TOBAM and Value Partners launch new funds, Matrix shuts its New European Ucits fund, May performance figures down 1.36 per cent
TOBAM, the Paris-based asset management firm established by Yves Choueifaty and colleagues in 2006 as the Quantitative Asset Management Group within Lehman Brothers Asset Management Europe, and later bought by the employees in 2008, announced this week the launch of its latest UCITS IV fund: the Anti-Benchmark Pacific ex-Japan Equity fund. The fund has been launched with seed capital from Seven Investment Management and seeks to maximise diversification across the investment universe, as represented by the MSCI Pacific ex-Japan Index, by applying TOBAM’s patented maximum diversification approach. The aim is deliver the full equity risk premium to investors and outperform the MSCI Pacific ex-Japan equity cap-weighted benchmark by 4-6 per cent per annum at lower volatility.
Peter Sleep, portfolio manager at London-based Seven Investment Management said the firm was excited to be extending its relationship with TOBAM: “The Anti-Benchmark approach and its risk/return profile are particularly attractive and relevant for our clients, who will now have the ability to access it in the Pacific ex-Japan geography.” Choueifaty, president at TOBAM, said that whilst foreign investors look to markets such Australia, Singapore and Hong Kong as a source of diversification, the market-cap weighted index in the region “is strongly biased” with hefty concentrations in a small number of sectors. “By applying the Anti-Benchmark method to this investment universe, TOBAM offers clients exposure that is both diversifying and diversified.”
Hong Kong-based Value Partners are another firm to have announced the launch of a new fund. The Value Partners Absolute Greater China Classic fund is a Ucits-compliant version of its flagship Greater China hedge fund. Cheah Cheng-Hye and Louis So, both co-CIOs in the firm, will manage the new fund. The Dublin-domiciled vehicle gives European investors the opportunity to invest in Value Partners’ expertise of the Chinese equity markets and will follow the same investment strategy as its flagship Value Partners Classic Fund; a Cayman fund with a 19-year track record. Commenting on the launch, Timothy Tse, CEO of Value Partners, said: “Under the current eurozone debt crisis and slow global growth environment, investors are keen to explore fund products that have an Asian focus and exposure. This new Ucits fund provides investors with an opportunity to access the strong growth potential in Greater China at a relatively attractive valuation through a well-recognized, regulated vehicle.”
Looking at performance figures for last month, both hedge funds and their onshore UCITS equivalents ended May in the red: global hedge funds pared back 1.6 per cent to leave them up 2.5 per cent YTD according to Chicago-based Hedge Fund Research. By comparison, regulated strategies were down 1.36 per cent to leave them down 0.10 per cent for the year according to Alix Capital’s UCITS Alternative Index Global. Unsurprisingly, market dislocations emanating out of Greece last month saw volatility strategies perform best: up 1.05 per cent.

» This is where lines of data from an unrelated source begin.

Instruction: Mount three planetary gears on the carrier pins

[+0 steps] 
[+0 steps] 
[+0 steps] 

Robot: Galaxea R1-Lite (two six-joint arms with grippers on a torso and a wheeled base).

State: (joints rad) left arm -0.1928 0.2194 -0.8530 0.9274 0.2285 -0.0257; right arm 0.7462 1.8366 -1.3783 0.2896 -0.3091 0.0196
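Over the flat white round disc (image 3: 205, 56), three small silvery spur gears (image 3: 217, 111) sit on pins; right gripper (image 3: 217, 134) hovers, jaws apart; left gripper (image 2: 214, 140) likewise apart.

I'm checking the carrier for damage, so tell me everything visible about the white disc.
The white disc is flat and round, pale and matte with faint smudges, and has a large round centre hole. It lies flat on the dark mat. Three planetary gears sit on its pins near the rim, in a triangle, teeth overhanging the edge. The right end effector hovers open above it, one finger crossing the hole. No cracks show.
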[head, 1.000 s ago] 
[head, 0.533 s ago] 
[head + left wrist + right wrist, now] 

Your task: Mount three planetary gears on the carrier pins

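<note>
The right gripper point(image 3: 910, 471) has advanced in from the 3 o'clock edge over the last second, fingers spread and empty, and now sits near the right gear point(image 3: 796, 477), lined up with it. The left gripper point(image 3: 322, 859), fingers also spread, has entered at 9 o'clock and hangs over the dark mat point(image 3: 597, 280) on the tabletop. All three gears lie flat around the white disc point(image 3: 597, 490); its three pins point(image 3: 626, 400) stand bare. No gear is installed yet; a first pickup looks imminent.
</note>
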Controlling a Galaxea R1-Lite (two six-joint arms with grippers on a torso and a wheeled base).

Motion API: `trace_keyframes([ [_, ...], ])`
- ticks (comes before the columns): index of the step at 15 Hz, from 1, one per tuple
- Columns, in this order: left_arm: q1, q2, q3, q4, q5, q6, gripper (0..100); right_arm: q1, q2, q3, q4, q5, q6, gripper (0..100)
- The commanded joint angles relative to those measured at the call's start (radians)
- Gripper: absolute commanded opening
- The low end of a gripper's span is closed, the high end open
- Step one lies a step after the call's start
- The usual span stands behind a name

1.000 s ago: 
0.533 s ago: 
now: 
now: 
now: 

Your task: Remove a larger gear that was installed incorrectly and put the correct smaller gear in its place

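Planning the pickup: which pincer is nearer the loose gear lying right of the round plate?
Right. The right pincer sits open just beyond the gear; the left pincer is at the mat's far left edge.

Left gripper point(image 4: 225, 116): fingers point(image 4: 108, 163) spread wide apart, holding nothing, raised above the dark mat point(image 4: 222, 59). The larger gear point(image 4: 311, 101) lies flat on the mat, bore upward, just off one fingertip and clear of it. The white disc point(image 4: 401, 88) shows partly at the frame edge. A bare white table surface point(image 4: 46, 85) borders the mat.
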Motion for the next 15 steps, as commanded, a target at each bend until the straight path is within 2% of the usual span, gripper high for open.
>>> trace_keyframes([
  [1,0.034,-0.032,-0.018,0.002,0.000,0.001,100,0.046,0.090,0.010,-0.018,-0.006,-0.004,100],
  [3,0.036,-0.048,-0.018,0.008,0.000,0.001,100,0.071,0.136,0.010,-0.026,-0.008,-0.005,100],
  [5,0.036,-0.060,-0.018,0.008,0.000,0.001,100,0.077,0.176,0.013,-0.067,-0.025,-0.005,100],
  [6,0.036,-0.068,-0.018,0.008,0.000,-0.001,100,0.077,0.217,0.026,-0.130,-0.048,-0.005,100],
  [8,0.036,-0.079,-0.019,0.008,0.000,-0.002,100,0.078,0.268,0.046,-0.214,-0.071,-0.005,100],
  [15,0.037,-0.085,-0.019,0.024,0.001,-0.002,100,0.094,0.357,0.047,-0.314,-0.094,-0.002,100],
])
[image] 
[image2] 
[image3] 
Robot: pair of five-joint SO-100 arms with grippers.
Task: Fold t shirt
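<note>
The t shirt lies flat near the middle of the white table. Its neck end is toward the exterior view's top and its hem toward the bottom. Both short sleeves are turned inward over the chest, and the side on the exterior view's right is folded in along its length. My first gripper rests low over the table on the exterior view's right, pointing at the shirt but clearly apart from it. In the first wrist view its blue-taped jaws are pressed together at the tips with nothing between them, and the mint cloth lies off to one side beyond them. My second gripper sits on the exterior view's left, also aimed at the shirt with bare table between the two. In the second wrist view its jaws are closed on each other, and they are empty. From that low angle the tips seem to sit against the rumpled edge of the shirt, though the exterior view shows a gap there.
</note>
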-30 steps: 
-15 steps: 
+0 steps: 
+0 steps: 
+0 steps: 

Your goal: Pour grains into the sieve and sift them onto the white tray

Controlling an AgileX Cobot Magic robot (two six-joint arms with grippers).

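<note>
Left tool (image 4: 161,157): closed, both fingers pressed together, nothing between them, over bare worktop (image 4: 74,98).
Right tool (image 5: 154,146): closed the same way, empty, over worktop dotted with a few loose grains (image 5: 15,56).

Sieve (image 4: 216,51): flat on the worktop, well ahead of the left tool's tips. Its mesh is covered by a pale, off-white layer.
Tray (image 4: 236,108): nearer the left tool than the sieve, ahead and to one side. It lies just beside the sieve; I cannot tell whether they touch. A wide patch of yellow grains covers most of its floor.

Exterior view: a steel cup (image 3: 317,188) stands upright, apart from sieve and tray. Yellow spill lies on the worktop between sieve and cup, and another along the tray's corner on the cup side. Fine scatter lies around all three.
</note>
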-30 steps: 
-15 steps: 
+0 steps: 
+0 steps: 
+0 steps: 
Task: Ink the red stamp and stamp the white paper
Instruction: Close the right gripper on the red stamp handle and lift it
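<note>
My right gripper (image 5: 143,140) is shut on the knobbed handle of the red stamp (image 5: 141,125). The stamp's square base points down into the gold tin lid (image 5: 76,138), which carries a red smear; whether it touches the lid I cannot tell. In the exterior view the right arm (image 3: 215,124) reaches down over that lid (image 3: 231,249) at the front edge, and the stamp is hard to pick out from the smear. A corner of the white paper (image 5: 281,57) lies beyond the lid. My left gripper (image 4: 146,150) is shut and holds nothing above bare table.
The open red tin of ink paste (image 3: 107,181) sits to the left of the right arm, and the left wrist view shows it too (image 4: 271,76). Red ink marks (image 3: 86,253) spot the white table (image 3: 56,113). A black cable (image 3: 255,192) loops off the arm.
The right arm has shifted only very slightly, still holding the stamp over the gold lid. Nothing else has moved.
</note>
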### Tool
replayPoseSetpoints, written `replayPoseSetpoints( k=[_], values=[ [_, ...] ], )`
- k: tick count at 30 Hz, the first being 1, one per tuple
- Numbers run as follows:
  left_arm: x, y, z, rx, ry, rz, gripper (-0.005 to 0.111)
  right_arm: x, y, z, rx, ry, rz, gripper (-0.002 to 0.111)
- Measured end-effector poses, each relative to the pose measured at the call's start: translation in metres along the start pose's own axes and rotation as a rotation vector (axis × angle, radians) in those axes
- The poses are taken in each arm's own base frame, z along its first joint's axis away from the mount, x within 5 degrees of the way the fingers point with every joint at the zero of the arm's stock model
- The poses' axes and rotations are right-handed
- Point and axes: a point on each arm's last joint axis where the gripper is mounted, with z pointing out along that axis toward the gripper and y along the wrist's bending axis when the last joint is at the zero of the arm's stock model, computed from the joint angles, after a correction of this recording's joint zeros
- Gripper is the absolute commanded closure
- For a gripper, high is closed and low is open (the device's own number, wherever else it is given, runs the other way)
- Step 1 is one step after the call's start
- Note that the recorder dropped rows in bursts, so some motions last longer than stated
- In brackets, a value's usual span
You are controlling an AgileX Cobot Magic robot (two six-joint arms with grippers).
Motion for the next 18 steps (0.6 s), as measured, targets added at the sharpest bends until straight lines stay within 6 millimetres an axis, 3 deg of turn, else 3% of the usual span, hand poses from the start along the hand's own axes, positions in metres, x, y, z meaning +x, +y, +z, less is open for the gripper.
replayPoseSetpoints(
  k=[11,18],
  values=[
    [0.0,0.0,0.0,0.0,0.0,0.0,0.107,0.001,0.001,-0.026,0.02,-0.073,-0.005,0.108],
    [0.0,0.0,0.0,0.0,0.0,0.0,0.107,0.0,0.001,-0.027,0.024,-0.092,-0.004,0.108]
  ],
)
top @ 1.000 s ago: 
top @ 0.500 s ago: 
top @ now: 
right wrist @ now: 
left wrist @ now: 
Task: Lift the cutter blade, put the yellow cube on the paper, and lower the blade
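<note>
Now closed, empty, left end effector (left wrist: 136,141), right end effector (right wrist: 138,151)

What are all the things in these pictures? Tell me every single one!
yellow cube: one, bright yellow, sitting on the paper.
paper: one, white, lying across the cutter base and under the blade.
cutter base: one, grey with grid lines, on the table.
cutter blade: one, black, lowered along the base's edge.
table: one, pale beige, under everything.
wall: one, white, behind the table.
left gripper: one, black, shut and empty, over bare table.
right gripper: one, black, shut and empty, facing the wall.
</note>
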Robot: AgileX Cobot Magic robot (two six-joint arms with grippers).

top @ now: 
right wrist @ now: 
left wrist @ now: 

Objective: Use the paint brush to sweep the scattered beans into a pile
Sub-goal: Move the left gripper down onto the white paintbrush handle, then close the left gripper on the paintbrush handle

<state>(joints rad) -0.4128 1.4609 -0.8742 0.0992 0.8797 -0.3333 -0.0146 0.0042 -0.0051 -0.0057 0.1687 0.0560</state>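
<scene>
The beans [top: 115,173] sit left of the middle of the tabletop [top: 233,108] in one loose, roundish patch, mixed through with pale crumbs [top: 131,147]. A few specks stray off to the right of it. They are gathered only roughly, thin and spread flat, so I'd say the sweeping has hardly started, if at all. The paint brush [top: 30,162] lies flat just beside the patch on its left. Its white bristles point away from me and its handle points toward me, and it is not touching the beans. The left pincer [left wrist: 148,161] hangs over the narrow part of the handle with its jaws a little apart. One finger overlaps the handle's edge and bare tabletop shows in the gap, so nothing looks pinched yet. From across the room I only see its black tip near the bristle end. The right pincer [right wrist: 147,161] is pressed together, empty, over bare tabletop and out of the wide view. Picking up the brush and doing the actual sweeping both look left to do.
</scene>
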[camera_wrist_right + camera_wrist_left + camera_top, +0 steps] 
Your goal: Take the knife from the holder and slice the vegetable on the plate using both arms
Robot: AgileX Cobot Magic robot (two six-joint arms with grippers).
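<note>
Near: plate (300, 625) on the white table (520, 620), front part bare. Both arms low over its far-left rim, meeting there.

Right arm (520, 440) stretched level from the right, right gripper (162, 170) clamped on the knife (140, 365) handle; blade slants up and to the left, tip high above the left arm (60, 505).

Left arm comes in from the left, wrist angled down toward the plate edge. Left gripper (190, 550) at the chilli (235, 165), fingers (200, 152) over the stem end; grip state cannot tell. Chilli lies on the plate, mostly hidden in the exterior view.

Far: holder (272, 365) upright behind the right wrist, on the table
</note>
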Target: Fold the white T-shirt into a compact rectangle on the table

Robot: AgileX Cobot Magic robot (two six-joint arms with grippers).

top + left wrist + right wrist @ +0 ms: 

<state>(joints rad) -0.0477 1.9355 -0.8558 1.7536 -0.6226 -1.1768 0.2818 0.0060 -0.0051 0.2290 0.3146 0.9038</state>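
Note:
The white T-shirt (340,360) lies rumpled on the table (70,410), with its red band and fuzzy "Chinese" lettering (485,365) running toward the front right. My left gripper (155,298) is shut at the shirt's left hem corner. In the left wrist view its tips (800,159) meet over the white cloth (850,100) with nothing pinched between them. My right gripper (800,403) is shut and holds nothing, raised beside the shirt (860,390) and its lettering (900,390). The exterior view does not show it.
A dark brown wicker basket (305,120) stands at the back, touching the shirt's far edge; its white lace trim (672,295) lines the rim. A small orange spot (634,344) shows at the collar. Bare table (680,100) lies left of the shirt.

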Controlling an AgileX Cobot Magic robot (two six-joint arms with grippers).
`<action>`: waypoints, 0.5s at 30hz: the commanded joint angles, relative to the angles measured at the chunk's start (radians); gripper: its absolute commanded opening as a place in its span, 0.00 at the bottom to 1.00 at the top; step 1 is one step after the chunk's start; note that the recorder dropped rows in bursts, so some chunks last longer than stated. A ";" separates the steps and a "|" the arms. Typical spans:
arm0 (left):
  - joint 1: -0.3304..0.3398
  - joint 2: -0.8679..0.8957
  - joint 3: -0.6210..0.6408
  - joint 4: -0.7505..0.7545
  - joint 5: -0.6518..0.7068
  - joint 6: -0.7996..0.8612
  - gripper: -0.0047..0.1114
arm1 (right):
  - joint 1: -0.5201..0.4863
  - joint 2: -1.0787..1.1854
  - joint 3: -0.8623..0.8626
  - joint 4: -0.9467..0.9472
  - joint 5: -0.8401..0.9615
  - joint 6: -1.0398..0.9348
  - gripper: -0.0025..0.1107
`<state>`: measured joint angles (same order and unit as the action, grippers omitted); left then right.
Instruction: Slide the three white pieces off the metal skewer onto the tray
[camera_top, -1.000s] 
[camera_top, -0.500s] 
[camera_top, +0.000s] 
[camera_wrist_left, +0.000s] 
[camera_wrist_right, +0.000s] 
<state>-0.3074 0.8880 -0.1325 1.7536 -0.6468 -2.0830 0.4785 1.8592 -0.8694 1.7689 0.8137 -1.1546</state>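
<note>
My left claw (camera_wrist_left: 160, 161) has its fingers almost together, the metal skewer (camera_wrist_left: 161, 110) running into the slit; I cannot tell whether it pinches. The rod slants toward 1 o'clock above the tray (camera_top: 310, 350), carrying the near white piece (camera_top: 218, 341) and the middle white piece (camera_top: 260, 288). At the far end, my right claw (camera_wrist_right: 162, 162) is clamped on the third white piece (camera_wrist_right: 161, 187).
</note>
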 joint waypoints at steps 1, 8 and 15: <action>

CTAs and FX strategies also posted positive returns of 0.66 per cent and 0.79 per cent respectively. Strategies that were the hardest hit amid the macro headwinds were Commodities and Emerging Markets: down 3 per cent and 3.69 per cent respectively. That means that this year’s best performing strategy is volatility – up 1.76 per cent – whilst the biggest laggard is commodities: down 1.82 per cent.
Finally, to book end a couple of new launches, FT Adviser this week reported that London-based Matrix Asset Management was shutting its New Europe Ucits fund following the departure of manager David Thornton. Thornton, who has more than 28 years’ investment experience, left in March. He ran the group’s New Europe hedge fund from December 2005. Matrix decided to launch a regulated version of the fund last year to comply with the EU’s Ucits funds directive but it hasn’t built momentum the way the firm would have liked. It has duly contacted the Irish Stock Exchange to delist the fund. A spokesperson said: “The New Europe fund did not reach critical mass but there will be developments in the retail business later in the year.” Already this year Matrix has seen the departure of chief executive Angus Woolhouse and chief operating officer Paul Bramley. Matrix now has three Ucits funds available to investors.